South Korea’s government is threatening to take legal action against thousands of striking junior doctors and revoke their medical licences if they do not return to work on Thursday.
Around three-quarters of the country’s junior doctors have walked out of their jobs over the past week, causing disruption and delays to surgeries at major teaching hospitals.
The trainee doctors are protesting government plans to admit drastically more medical students to university each year, to increase the number of doctors in the system.
South Korea has one of the lowest doctor-to-patient ratios among developed countries, and with a rapidly aging of the population, the government is warning there will be an acute shortage within a decade.

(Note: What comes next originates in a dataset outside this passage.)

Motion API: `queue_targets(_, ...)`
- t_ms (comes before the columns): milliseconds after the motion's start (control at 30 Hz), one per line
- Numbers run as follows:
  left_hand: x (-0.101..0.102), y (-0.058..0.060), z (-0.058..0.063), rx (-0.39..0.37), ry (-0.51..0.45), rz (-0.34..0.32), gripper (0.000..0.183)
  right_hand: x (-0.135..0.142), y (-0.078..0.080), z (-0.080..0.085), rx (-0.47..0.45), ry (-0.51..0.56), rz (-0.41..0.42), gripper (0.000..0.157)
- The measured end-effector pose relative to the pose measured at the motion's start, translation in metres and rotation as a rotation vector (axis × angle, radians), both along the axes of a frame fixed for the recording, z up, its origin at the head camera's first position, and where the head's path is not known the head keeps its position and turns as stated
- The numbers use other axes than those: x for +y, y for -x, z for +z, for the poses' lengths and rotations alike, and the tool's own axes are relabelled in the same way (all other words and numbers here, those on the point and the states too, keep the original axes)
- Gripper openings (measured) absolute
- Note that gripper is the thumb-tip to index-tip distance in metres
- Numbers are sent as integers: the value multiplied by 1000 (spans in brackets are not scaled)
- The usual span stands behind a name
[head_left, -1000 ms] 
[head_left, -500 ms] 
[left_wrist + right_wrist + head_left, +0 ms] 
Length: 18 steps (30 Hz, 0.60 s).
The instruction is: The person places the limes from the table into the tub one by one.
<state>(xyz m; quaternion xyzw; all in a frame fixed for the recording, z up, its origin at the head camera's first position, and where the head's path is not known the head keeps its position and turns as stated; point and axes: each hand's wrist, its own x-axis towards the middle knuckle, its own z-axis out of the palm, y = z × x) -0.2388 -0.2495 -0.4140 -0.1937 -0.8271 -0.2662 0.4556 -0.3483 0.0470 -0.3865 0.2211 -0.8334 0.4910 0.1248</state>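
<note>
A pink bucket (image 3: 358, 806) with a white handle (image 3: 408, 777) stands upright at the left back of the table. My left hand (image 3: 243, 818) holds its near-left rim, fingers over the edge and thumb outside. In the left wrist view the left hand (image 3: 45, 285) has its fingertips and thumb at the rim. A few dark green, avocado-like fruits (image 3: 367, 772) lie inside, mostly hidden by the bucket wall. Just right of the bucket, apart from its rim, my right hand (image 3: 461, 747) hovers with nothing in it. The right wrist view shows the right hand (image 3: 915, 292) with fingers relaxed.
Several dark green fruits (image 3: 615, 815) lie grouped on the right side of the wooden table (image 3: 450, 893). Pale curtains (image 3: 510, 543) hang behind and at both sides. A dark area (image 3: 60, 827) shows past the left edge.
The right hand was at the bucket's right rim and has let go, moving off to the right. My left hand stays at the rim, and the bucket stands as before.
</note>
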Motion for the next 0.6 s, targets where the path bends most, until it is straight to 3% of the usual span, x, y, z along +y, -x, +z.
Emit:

The empty corridors of St Mary’s Hospital in Seoul this week gave a glimpse of what that future might look like. There was barely a doctor or patient to be seen in the triage area outside the emergency room, with patients warned to stay away.
The government has said the patient in question had terminal cancer and her death was unrelated to the walkout.
Patience with the doctors is running out from both the public and the healthcare workers needing to pick up the extra work. Nurses have warned they are being forced to carry out procedures in operating theatres that would normally fall to their doctor colleagues.
Under the government’s proposals, the number of medical students admitted to university next year would rise from 3,000 to 5,000. The striking doctors argue that training more physicians would dilute the quality of care, because it would mean giving medical licenses to less competent practitioners.
But the doctors are struggling to convince the public that more doctors would be a bad thing and have garnered little sympathy.
The vice-health minister Park Min-soo has said those who miss the deadline will also have their licences suspended for a minimum of three months.
The government has said it will start proceedings on Monday.